SOURCE MATERIAL: Begin

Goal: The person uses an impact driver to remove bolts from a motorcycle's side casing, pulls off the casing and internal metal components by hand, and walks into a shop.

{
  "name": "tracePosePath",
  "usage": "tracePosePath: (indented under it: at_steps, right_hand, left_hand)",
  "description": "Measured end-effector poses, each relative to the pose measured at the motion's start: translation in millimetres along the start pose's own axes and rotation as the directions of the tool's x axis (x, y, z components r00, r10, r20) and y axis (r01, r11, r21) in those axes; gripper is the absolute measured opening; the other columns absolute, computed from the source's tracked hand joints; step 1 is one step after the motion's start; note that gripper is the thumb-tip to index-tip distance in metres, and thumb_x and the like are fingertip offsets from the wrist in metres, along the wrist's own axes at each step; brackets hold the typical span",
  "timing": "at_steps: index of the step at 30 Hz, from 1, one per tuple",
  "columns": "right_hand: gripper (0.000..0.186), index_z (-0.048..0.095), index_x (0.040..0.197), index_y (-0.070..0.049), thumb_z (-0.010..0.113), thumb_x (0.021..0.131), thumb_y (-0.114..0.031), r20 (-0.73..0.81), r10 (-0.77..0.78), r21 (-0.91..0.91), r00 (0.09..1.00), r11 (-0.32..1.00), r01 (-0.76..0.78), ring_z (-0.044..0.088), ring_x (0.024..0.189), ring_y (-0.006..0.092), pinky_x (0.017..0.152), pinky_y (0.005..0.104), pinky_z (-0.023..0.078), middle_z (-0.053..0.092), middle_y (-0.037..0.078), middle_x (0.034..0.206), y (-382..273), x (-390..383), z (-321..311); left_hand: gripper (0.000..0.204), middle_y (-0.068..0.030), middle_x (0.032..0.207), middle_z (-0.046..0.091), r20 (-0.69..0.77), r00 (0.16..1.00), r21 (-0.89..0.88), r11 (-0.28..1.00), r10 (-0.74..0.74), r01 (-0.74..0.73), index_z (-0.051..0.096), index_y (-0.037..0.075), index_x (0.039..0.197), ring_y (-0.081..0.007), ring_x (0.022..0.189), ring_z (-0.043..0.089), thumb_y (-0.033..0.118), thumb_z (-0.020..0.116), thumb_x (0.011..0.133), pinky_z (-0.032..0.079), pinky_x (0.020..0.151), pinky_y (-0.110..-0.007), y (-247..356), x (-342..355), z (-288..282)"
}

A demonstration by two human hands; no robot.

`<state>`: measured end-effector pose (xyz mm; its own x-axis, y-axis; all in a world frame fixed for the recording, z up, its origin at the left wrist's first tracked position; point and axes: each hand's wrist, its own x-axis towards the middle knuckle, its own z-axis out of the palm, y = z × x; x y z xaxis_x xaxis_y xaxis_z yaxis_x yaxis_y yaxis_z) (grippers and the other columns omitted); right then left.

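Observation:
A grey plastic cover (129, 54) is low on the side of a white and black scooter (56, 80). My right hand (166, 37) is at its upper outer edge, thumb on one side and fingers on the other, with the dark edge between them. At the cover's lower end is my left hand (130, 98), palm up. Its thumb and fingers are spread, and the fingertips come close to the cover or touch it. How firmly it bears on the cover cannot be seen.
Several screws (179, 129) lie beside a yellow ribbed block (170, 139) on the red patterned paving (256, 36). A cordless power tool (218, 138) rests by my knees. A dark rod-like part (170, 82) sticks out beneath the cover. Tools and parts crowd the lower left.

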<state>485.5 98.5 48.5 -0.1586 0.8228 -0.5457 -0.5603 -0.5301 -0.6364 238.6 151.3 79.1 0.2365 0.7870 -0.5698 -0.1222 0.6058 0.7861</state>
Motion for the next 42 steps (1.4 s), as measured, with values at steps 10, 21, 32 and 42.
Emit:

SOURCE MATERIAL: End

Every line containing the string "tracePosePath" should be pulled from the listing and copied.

> [ANSWER BOX]:
  "name": "tracePosePath",
  "usage": "tracePosePath: (indented under it: at_steps, right_hand, left_hand)",

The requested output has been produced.